Okay, thank you. I had never heard of that effect. Though that still doesn't seem to describe what Fallow was saying (but seeing as Fallow agreed it was).


----------



## Ricky (Jan 31, 2013)

Kazooie said:


> I don't think gravity shockwaves are actually a thing, sorry.
> 
> e: I mean, the Earth's gravitational force would simply suddenly decrease (by exactly half).



Right, but it would decrease suddenly (which in reality, can't happen). You obviously missed the joke but in reality what I said was completely plausible (though I don't know if a black hole moving at the speed of light creates a naked singularity, but one rotating at the speed of light would, and this could possibly destroy the universe as we know it. Or so I read.).

Objects are in a position of space time, which is curved due to gravity, and if the Earth's mass were to just instantaneously half, anything in the field of gravity of that object would feel that force, which took an infinitely small amount of time to move the object. Any motion in an infinitely small amount of time implies an infinitely large force.

Then again, I'm not sure that's considered actual motion. Still, all hell would probably break loose.

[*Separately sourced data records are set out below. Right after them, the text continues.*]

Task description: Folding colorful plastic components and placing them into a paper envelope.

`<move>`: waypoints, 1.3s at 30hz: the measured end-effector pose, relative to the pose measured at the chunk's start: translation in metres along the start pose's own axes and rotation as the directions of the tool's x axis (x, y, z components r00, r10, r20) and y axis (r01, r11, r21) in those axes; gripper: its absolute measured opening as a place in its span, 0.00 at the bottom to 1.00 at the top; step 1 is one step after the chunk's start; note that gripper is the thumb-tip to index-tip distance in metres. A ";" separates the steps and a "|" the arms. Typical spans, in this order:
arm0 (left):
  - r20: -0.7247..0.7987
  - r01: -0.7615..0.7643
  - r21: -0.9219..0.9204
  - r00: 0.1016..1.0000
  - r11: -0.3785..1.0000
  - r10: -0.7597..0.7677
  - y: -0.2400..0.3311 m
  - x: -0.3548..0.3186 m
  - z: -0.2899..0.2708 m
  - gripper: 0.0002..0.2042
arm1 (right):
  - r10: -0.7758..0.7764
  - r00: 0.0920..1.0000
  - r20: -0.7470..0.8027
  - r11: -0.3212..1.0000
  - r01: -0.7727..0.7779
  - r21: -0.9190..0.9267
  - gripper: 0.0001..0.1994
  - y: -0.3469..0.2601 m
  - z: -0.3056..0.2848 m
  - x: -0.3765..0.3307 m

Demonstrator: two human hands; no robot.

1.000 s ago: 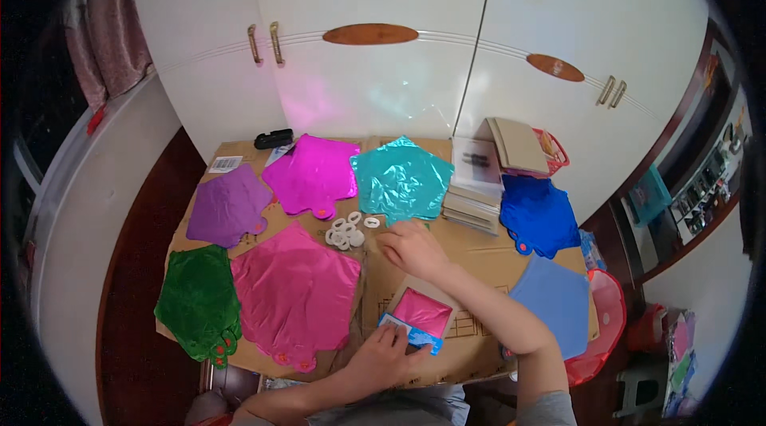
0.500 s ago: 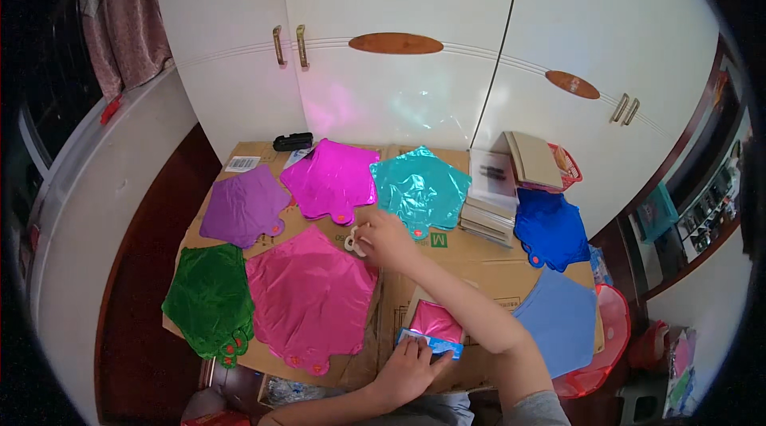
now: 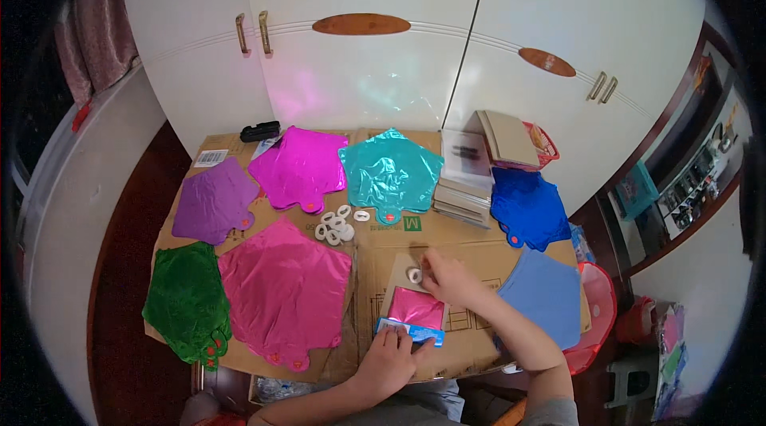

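A flat packet with a folded pink foil sheet (image 3: 416, 309) and a blue strip (image 3: 413, 331) lies on cardboard near me, on a grey-beige backing. My left hand (image 3: 389, 362) holds it by the blue strip, fingers on top and thumb at the near edge. Over the far end of the packet, my right hand (image 3: 448, 276) pinches a small white ring-shaped roll (image 3: 414, 274). Its fingertips are partly hidden. A loose pile of several similar white rings (image 3: 333, 228) sits farther left, beside a large pink foil sheet (image 3: 287, 294).
Around lie flat star-shaped foil sheets: purple (image 3: 211, 203), magenta (image 3: 299, 167), teal (image 3: 392, 171), dark blue (image 3: 531, 209), light blue (image 3: 546, 298) and green (image 3: 187, 298). Beige boards (image 3: 463, 201) are stacked at the back right, near a red basket (image 3: 546, 145). White cabinets (image 3: 359, 83) stand behind.
My right hand has moved from the pile of white rings toward me and right, to the packet, bringing a white ring. The left hand stays on the blue strip. The whole view has shifted slightly.
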State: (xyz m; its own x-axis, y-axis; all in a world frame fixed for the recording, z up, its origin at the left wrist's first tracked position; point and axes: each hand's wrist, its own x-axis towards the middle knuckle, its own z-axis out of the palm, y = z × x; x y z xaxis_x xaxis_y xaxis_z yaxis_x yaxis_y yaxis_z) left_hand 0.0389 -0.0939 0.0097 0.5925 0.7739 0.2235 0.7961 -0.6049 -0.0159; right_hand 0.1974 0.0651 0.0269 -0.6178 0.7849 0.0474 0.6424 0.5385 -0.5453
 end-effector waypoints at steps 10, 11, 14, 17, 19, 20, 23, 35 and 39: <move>-0.012 -0.010 -0.016 1.000 1.000 0.010 -0.001 -0.001 0.000 0.26 | 0.077 0.997 0.022 0.992 -0.079 0.100 0.22 0.008 0.005 -0.004; -0.010 -0.007 -0.021 1.000 1.000 0.007 -0.001 -0.001 -0.001 0.26 | 0.074 0.996 0.054 0.989 -0.080 0.123 0.21 0.009 0.006 0.001; 0.010 -0.015 -0.001 1.000 1.000 0.016 0.000 0.001 -0.004 0.27 | 0.063 0.989 0.135 0.984 -0.084 0.160 0.19 0.016 0.010 0.014; -0.027 -0.014 -0.003 1.000 1.000 0.014 0.000 0.000 -0.002 0.27 | 0.006 0.983 0.181 0.990 -0.031 0.137 0.15 0.017 0.010 0.020; -0.032 -0.012 0.002 0.999 1.000 0.012 0.000 0.000 -0.001 0.27 | -0.058 0.984 0.167 0.993 0.040 0.110 0.11 0.014 0.009 0.019; -0.034 -0.012 0.004 0.999 1.000 0.012 0.000 -0.001 -0.001 0.27 | -0.107 0.982 0.156 0.988 0.088 0.124 0.10 0.016 0.010 0.019; -0.056 -0.011 -0.001 0.998 1.000 0.011 0.000 0.000 0.000 0.26 | -0.160 0.970 0.185 0.976 0.128 0.174 0.09 0.023 0.008 0.017; -0.069 -0.016 -0.002 0.997 1.000 0.016 0.001 -0.002 0.002 0.25 | -0.052 0.942 0.332 0.960 -0.045 0.276 0.09 0.029 0.005 0.008; -0.050 -0.019 0.025 0.999 1.000 0.020 0.000 -0.001 0.001 0.24 | -0.167 0.937 0.308 0.926 0.042 0.375 0.08 0.031 0.007 0.010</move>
State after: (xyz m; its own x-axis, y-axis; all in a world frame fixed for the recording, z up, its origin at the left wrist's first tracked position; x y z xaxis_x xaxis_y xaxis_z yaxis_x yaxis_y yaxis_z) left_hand 0.0387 -0.0948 0.0089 0.6017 0.7512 0.2714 0.7875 -0.6148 -0.0441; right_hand 0.2077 0.0873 0.0045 -0.8257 0.5508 -0.1220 0.3987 0.4167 -0.8169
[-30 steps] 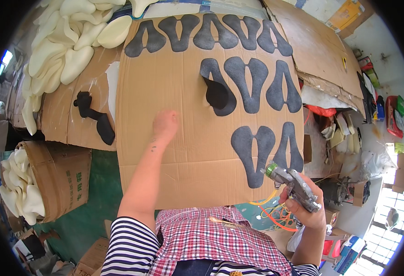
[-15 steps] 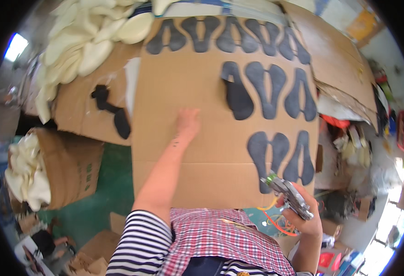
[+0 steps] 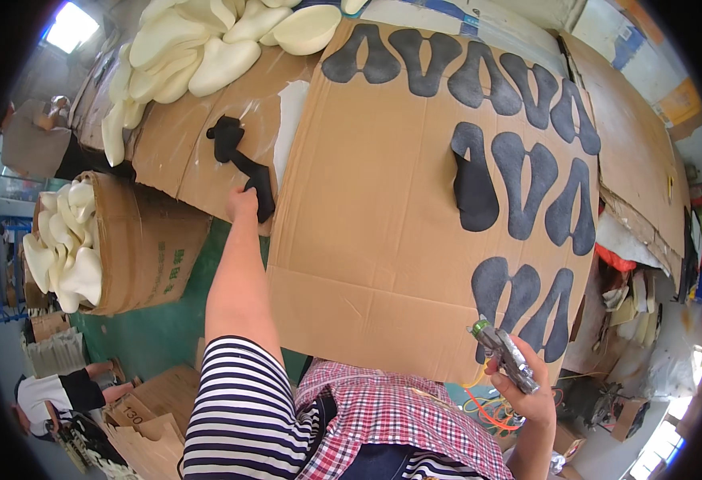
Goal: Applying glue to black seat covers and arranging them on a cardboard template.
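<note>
My left hand (image 3: 243, 206) reaches to the left, its fingers closed on the near end of a black sheet piece (image 3: 260, 182). That piece lies bent on a cardboard surface, joined to or overlapping a crumpled black part (image 3: 226, 138); which of the two I cannot tell. In my right hand (image 3: 531, 388) is a metal spray gun (image 3: 508, 354), held above the near right of a large cardboard sheet (image 3: 359, 232). Dark two-lobed flat pieces (image 3: 524, 188) lie on this sheet in rows along its far and right sides. One of them (image 3: 474, 188) has a lobe folded over.
Cream foam pads (image 3: 227, 48) are heaped at the far left. A cardboard box (image 3: 147, 256) full of similar pads stands on the green floor at left. Orange and yellow hoses (image 3: 487, 412) hang below the spray gun. Another person (image 3: 63, 396) is at lower left.
My left hand has moved left, from over the cardboard sheet to the black piece, and has taken hold of its end. The view has shifted; my right hand still holds the spray gun.
</note>
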Available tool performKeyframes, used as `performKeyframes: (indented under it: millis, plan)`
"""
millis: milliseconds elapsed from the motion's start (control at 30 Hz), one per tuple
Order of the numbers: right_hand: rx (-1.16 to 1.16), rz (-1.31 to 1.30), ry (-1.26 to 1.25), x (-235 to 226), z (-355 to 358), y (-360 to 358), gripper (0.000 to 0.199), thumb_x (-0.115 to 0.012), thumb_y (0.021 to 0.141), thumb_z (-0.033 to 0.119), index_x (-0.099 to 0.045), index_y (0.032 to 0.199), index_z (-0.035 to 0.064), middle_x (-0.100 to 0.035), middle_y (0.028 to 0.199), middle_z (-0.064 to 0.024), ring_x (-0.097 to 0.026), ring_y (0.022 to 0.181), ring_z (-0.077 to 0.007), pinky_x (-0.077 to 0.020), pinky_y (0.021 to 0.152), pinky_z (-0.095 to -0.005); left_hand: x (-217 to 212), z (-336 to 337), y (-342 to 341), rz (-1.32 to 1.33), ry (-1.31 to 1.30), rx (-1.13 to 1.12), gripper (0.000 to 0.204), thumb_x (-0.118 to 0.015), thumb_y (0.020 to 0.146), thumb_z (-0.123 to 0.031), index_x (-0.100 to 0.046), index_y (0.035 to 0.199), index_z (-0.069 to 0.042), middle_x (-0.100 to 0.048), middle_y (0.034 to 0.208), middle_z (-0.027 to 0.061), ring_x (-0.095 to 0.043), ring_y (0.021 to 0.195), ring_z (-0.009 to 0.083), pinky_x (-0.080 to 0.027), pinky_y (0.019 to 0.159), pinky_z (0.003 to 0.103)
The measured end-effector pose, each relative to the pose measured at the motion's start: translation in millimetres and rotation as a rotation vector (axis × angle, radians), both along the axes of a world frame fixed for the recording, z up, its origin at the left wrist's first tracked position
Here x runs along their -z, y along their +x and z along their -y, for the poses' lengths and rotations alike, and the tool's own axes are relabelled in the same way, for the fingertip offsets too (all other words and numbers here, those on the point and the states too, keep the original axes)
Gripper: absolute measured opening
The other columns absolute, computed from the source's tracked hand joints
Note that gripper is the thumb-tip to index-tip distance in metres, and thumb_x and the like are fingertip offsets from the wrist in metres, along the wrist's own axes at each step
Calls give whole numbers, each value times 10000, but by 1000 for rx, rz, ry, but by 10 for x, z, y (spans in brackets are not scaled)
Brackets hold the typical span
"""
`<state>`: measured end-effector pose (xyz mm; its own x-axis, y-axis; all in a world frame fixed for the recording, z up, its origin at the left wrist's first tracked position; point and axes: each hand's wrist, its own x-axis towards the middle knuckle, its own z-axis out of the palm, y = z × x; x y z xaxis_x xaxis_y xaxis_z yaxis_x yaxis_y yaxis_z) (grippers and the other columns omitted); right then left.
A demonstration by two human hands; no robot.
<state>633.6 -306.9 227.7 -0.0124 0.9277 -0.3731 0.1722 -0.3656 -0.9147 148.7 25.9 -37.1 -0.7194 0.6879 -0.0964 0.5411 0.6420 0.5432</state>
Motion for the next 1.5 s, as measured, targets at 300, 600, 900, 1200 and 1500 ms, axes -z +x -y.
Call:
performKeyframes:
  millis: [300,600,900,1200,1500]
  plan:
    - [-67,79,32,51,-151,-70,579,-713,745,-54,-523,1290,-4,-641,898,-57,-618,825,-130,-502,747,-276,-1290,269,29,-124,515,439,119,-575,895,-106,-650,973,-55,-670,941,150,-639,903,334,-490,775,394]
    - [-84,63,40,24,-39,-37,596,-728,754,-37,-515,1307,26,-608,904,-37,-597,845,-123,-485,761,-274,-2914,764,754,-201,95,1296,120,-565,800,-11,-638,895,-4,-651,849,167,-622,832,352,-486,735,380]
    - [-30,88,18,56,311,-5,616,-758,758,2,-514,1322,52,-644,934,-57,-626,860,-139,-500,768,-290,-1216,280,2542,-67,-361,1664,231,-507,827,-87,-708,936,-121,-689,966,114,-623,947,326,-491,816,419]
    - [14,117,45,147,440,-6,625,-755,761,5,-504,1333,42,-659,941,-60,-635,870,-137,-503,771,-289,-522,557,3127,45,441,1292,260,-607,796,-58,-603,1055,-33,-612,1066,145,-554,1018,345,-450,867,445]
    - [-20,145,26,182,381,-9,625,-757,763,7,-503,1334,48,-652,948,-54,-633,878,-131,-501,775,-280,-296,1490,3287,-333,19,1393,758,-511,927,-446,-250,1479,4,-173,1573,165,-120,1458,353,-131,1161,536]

Work out the math on *that* ;3


----------



## Fallowfox (Jan 31, 2013)

The missing mass could be radiated away from the poles at light speed, and cause and effect would remain intact. 

However this rather misses the point of the question.


----------



## Kazooie (Jan 31, 2013)

Ricky said:


> anything in the field of gravity of that object would feel that force


_What force though?_ This is a hypothetical scenario where the mass is just _gone_. The only thing that Earth's gravitational field suddenly decreasing would achieve is causing its orbiting bodies to fly off into space. I don't understand where this force you claim to exist is coming from.


----------



## Ricky (Jan 31, 2013)

Kazooie said:


> _What force though?_ This is a hypothetical scenario where the mass is just _gone_. The only thing that Earth's gravitational field suddenly decreasing would achieve is causing its orbiting bodies to fly off into space. I don't understand where this force you claim to exist is coming from.



If an object was moved a distance over time (at a vector and speed, not just from inertia), that implies there was a force.

It takes a force to move an object.

If the spacetime around the object were suddenly warped, you would have a new spacial conformation where the object now resides.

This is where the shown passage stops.